Eclipse from a Visual Studio Perspective

Last night I began by spending a little time trying to figure out gestures on Android, and got wildly distracted by the notion of workspaces in Eclipse. My development thus far has been mainly in OS X. I thought it might be quick to just pull from mercurial and start back up on my desktop (win7) for a while. Oops.

The notion of a Visual Studio solution is analogous to the Eclipse workspace. Well, kind of. The problem seems to be that a workspace doesn’t just contain information about a collection of projects, but additional metadata about the _environment _itself. For instance, it also contains pointers to the SDK in use (for Android) and I assume similar information for other project types.

I suppose this is a pretty flexible model for dealing with many projects with varying targets and dependencies.

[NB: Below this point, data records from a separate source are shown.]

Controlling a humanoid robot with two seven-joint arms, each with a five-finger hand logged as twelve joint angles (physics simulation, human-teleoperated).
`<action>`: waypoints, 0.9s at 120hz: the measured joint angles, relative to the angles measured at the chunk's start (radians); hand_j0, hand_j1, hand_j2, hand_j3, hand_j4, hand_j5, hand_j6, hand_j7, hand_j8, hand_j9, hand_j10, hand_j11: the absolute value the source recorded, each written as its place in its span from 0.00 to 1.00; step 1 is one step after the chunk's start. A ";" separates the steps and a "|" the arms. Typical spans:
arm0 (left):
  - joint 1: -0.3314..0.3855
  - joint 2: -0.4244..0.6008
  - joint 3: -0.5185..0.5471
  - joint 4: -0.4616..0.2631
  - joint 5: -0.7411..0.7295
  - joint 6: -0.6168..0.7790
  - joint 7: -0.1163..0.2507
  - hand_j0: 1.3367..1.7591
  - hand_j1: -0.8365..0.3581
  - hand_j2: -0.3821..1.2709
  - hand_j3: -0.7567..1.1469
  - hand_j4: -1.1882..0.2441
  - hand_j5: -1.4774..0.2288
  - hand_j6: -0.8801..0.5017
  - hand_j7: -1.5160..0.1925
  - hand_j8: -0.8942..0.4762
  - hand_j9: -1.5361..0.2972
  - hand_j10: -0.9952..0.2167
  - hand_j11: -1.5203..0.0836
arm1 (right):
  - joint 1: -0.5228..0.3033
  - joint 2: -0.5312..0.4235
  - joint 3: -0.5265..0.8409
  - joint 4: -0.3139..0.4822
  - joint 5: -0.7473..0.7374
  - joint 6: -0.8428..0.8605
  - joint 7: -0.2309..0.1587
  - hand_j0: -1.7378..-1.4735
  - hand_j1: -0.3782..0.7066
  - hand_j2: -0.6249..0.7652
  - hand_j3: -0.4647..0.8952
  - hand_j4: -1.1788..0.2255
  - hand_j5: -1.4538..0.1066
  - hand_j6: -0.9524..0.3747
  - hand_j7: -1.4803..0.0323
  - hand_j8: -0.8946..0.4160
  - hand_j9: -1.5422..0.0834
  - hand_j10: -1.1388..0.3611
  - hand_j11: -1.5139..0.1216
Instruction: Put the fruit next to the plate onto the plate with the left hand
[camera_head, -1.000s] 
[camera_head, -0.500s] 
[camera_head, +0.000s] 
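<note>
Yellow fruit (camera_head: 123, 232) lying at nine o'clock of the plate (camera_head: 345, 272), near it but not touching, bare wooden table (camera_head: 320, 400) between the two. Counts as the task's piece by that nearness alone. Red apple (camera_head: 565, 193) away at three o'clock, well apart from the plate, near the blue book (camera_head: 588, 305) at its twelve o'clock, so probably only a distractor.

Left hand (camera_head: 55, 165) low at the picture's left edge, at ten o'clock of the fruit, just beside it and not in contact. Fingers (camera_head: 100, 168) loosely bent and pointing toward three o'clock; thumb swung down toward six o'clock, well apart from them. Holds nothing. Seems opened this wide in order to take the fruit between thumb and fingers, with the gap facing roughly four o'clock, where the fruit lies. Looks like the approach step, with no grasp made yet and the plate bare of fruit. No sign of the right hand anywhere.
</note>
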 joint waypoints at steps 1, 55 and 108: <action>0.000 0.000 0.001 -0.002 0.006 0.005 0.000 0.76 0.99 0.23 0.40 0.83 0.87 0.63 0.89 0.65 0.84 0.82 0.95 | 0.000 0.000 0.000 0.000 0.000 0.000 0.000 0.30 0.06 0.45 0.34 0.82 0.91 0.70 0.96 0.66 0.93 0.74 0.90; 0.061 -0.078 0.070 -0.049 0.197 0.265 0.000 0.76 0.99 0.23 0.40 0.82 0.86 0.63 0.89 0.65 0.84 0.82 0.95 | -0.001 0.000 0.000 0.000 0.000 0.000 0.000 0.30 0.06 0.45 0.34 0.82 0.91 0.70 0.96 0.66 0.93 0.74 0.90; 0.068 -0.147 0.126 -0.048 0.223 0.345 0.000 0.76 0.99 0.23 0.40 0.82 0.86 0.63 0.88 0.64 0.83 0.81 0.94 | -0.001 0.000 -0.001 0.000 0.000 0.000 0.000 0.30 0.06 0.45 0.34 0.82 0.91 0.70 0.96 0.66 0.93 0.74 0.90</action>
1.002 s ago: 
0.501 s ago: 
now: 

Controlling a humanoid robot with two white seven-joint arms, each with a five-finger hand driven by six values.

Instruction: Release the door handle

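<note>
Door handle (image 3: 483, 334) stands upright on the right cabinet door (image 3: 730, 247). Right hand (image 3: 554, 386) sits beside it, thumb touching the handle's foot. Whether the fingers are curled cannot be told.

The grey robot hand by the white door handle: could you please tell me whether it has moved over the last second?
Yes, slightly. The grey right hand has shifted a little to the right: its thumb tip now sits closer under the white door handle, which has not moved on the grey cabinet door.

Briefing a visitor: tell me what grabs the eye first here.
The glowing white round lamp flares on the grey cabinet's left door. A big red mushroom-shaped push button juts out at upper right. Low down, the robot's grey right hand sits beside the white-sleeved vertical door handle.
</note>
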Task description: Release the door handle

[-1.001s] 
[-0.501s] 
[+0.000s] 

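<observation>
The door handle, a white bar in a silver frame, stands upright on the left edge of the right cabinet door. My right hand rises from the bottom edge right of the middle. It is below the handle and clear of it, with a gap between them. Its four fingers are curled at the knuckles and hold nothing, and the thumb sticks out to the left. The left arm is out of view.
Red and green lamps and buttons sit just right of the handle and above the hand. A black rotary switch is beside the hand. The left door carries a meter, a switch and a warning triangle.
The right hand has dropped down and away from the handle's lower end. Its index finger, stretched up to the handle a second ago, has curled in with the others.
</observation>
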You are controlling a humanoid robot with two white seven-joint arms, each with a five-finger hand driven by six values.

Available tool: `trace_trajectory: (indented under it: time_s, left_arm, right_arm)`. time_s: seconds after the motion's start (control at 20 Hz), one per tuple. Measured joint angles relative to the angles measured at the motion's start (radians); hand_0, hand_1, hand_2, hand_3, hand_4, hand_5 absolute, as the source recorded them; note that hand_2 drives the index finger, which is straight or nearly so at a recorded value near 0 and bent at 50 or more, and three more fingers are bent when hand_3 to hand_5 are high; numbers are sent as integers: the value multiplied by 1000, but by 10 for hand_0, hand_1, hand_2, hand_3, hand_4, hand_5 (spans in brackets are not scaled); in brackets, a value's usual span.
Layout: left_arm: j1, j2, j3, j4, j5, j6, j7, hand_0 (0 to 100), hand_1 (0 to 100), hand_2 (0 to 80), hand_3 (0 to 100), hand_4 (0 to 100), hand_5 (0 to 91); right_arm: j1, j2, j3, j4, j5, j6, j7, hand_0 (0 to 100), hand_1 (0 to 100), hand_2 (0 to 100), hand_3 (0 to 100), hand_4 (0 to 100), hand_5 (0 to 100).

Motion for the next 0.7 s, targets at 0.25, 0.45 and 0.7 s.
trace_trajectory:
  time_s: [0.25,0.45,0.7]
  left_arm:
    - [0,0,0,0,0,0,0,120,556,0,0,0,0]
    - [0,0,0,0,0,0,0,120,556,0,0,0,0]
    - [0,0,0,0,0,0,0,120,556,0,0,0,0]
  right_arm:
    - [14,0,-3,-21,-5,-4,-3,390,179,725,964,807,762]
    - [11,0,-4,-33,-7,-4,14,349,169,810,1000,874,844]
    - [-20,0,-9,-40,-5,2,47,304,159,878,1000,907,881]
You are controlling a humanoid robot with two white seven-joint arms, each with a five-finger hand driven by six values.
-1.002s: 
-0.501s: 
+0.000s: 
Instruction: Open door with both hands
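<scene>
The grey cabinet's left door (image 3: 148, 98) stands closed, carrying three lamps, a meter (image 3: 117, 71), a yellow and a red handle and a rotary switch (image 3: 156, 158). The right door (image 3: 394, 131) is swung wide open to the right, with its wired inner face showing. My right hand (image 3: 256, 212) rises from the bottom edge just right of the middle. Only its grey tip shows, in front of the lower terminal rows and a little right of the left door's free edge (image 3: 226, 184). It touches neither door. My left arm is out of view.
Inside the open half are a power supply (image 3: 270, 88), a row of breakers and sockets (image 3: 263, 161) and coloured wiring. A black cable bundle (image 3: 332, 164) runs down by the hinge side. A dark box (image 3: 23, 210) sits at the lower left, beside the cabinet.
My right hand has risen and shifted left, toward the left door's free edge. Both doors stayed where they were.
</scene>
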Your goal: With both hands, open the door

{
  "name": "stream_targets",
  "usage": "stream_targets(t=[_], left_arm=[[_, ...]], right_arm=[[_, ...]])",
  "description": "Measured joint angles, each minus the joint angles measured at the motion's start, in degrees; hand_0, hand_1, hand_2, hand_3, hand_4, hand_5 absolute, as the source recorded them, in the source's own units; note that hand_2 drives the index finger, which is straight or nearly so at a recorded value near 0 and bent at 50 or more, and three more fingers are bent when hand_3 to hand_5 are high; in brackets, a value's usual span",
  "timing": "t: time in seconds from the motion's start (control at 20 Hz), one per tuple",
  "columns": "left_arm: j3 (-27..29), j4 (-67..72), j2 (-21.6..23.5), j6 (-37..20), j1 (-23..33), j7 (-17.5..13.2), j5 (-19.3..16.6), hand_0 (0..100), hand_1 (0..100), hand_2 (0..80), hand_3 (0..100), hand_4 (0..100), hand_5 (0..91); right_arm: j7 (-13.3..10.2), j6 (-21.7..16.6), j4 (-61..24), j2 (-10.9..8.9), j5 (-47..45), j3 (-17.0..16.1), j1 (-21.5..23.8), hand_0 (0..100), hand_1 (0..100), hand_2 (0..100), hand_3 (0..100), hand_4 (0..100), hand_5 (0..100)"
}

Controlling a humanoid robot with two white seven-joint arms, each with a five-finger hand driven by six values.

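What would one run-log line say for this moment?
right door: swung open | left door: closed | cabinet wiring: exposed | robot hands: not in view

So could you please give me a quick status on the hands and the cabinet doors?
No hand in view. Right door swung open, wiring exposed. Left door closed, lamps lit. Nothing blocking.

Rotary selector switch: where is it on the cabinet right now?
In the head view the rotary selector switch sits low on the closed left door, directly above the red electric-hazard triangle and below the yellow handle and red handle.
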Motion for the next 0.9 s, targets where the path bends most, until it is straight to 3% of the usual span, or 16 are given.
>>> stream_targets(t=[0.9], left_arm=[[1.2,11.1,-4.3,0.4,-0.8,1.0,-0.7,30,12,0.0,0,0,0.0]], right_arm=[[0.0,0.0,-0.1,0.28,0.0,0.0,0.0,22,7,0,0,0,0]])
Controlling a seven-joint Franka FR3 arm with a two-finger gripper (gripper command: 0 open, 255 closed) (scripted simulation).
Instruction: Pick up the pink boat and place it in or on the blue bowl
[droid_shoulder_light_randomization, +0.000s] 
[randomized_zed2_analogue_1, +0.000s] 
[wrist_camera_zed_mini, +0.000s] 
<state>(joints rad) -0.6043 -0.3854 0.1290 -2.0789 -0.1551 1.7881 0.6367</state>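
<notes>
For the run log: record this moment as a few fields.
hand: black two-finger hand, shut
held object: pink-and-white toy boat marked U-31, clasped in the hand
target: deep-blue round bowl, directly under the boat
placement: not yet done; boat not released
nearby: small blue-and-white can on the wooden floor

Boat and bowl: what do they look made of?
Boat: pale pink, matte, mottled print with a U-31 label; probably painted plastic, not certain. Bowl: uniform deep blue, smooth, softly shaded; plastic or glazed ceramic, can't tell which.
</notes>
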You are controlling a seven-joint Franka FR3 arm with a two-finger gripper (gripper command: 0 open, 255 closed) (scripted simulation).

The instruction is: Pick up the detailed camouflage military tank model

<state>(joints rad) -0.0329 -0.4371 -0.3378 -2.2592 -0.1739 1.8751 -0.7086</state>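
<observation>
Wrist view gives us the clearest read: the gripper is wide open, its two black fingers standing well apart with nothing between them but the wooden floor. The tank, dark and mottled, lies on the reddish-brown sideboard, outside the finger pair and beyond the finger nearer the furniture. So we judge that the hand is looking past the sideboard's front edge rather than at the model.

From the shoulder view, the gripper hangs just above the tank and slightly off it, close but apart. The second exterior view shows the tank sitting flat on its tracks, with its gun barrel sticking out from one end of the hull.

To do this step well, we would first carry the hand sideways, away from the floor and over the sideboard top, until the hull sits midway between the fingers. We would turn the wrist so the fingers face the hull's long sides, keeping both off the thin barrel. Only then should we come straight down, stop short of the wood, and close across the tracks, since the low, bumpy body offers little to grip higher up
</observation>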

The more I think about it the more sense it makes if you’re looking at it from the vantage point of an open source developer that may be dealing with 5 different versions of 12 different projects. In my case all I really want to do is share my source between my two machines. My natural inclinations (coming from a Visual Studio background) failed me completely.

To compound that, the plethora of ways to create new projects and their various side effects, such as whether the project is copied or linked, is kind of mind boggling. Again, I’m in unfamiliar territory. And I’m a developer… so no, I didn’t RTFM.

I did seem to find a solution that gets me to where I want to go though. I created a directory similar to this:

  android
src
project1
project2

win
osx

where android is the root directory of my mercurial repository and contains everything related to the particular project. The actual projects reside in srcprojectname and can be shared across workspaces. the win and osx directories actually contain my workspaces for the respective operating system. It’s not ideal, but it keeps the workspaces from my Eclipse instance in osx and win7 from stomping on each other, and everything seems to be working well so far.

To actually get the projects into the workspace, I’m using the File -> Import menu. From the import dialog I select “Existing Projects into Workspace” under the “General” node, and select the project directory in the next step of the import wizard. Leave “copy projects into workspace” unchecked so the source stays where it is.